- _THE TASK_:
How many of the lines below hold "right"? Only the number, please.

- _DATA BELOW_:
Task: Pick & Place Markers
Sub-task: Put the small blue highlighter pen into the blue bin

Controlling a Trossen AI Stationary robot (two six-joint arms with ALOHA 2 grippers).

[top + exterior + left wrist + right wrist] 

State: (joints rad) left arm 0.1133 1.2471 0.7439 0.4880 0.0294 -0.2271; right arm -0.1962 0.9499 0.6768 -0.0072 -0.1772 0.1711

- _ANSWER AREA_:
2